Павел Афанасьич ведет ружьем за ними.
Дрезе падает на дно лодки.
— Дрезе подстрелите, что вы делаете!
Он обертывается. Это кричит отец.
— Почему же? Я не понимаю!
Как всегда, он вежлив, и как будто в перчатках.
— От воды отразится — весь заряд в него закатите!
— Ах, вот как, а я не сообразил!
Дрезе подымается из лодки.
— Ну и что же это такое, вы же сынишку сиротой сделаете!
В полдень завтракают на берегу. Бутерброды, огурцы, ветчина кажутся такими вкусными. Печет солнце; Норма с порезанным носом тяжело дышит, вся в грязи, мокрая. Охотники пьют водку.
— Плохи стали места энти, — говорит Яшка. — Тут бы гору птицы надо набить.
Он уныло взглядывает на несколько утят и селезня.
Дрезе сердится:
— Ну я же так и говорил!
После завтрака снова шарят в камышах; собаки устали и лазают лениво. Уток мало. Для развлечения Женя с Павлом Афанасьичем палят в ястребов, рыболовов, но все мимо.
Дома они для практики стреляют в бросаемые бутылки и шарики. Теперь Дрезе дразнит их:
— Это же вам не щепочки, Павел Афанасьич!
— Вы, Павел Афанасьич, лучше бы уж в Дрезе попробовали, — смеется отец.
День быстро проходит. Синее волны, чайки белей на этой синеве, и сильней усталость. Как‑никак надо плыть на мельницу. И пока добираются, пока пьют чай и закусывают, разводят пары на «Капитолине», солнце, краснея, касается горизонта. Удят рыбу, болтают с мельником. Наконец в розовых сумерках отплывают. Как фламинго, стоит на болотце цапля, и ее спугивает пыхтенье парохода. Едут долго. Становится прохладно, сыро, глаза тяжелеют от утомления. Но перед взором далекая вода, все расширяющаяся, и уже скоро откроются знакомые маяки. Вышла луна и безмолвным свидетелем стоит сбоку, сопровождая бег «Капитолины». Ее тусклое сияние, сквозь слегка туманящийся воздух, дает оттенок грусти и загадочности.
Женя, сидя на носу, думает, что через месяц все это уйдет, может быть навсегда. Его клонит ко сну, сердце жмет тоска; отец кутает его.

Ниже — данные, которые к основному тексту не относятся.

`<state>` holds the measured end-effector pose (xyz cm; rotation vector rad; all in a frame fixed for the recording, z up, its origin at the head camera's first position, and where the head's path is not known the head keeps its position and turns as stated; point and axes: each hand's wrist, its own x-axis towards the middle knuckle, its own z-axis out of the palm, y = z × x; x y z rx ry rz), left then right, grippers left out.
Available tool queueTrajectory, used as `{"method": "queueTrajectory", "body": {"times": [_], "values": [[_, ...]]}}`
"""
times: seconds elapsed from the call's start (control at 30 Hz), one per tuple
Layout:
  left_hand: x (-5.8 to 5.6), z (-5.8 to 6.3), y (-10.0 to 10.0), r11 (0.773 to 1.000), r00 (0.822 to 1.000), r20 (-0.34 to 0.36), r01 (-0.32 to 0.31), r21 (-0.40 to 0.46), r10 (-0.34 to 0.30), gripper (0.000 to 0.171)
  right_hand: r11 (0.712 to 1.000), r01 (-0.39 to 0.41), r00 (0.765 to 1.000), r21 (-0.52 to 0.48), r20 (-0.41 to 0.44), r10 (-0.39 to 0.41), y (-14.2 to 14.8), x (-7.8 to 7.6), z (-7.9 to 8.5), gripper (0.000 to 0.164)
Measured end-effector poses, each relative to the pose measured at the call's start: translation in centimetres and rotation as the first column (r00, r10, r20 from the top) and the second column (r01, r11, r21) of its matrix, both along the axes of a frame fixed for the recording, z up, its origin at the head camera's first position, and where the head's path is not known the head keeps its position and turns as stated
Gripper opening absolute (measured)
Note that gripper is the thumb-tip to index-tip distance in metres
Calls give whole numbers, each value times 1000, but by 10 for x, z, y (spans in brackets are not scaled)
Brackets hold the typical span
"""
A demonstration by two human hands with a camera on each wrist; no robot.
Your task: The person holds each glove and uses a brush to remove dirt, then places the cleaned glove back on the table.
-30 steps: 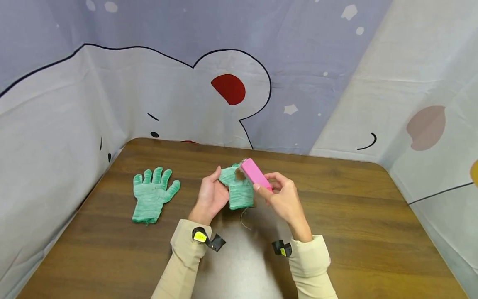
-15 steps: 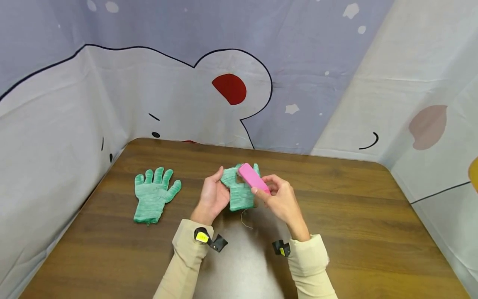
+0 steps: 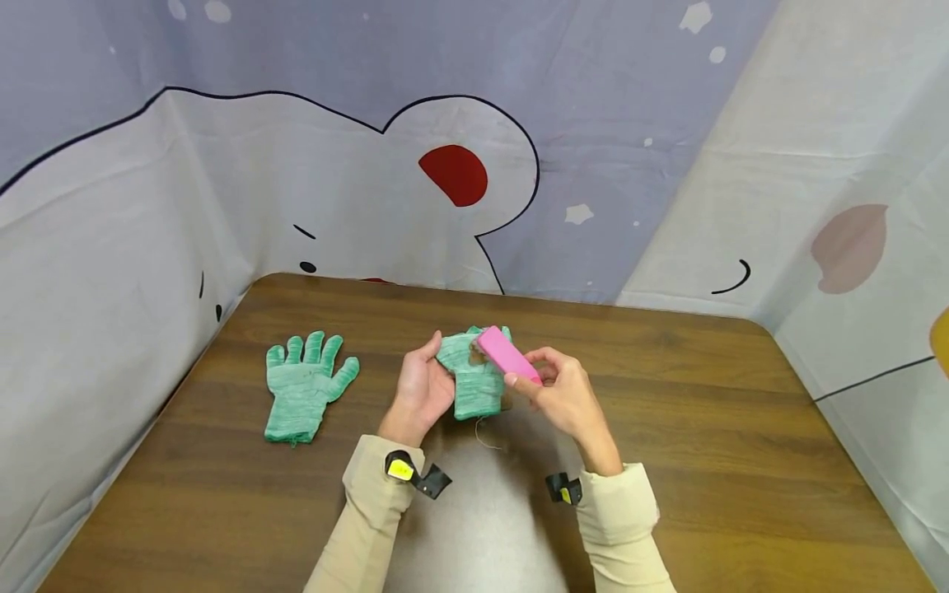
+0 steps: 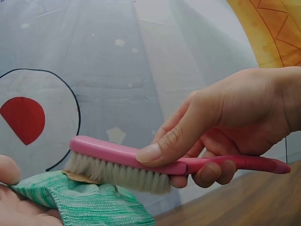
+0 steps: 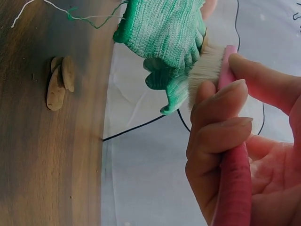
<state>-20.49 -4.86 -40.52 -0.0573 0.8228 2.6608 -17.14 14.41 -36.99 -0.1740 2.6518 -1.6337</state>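
My left hand point(image 3: 420, 387) is palm up and grips the edge of a green-and-white knit glove point(image 3: 478, 387) near its thumb side. The glove's cuff hangs toward me, a loose thread trailing from it. In my right hand point(image 3: 562, 395) is a pink brush point(image 4: 108, 150), held by the handle and back with the thumb along its top. Pale bristles point(image 4: 122, 175) face down onto the glove, right at a flat brown patch point(image 4: 80, 177) on the knit. A matching green glove point(image 3: 300, 395) lies flat on the table to the left, fingers pointing away.
Under the held glove, several flat brown oval pieces point(image 5: 60, 84) lie in a small heap on the wooden table point(image 3: 712, 428). A printed cloth point(image 3: 334, 181) hangs behind and on both sides of the table.
The brush head has shifted slightly toward me over the glove, with small changes of tilt. My left hand and the held glove have barely moved; the other glove lies still.
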Motion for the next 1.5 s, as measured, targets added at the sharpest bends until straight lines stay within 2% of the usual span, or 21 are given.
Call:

Быстро прошел июль, половина августа. Среди латинской зубрежки ездили за тетеревами, но покой и ясность деревенской жизни были утеряны. Ложась спать, Женя думал об экзаменах, о городе; его волновал близкий отъезд и разлука с родными.
Решено было, что мать свезет в город Соню с Женей, наймет маленькую квартиру и они поселятся под присмотром Дашеньки.
И вот, пожелав успеха Жене, уехал Жук. Наступил день отъезда. Долго укладывались, соображали, не забыть бы чего, и десятого августа, в прохладное утро, тронулись. Верст тридцать надо было проехать по своей, узкоколейной дороге, далее на лошадях. Женя помнил влажную от росы платформу их станции, «директорский» вагончик, куда их усаживали, отца, озабоченного и печального. Когда Женя поцеловал его в последний раз в рыжеватые усы, горло его сдавило и он бросился в вагон. Поезд за–дребезжал. Мелькнула фигура отца, потом завод потянулся, и поезд пополз в гору — ту самую, куда ездили на тягу. Чем дальше уходил он, тем шире и сильней развертывалось озеро, село, и завиднелся на той стороне дом, так милый Жениному сердцу.
Леса уже начали желтеть; в раскрывавшемся виде, голубизне озера и прозрачности далей было прощание.
Вот лежит сзади детство, в его тихой радости, и возврата к нему нет. Поезд взобрался на высшую точку и, громыхая, покатил вниз. Медленно, ровно опускались родные места, как бы утопая. Женя прижался лбом к стеклу и сдерживал слезы.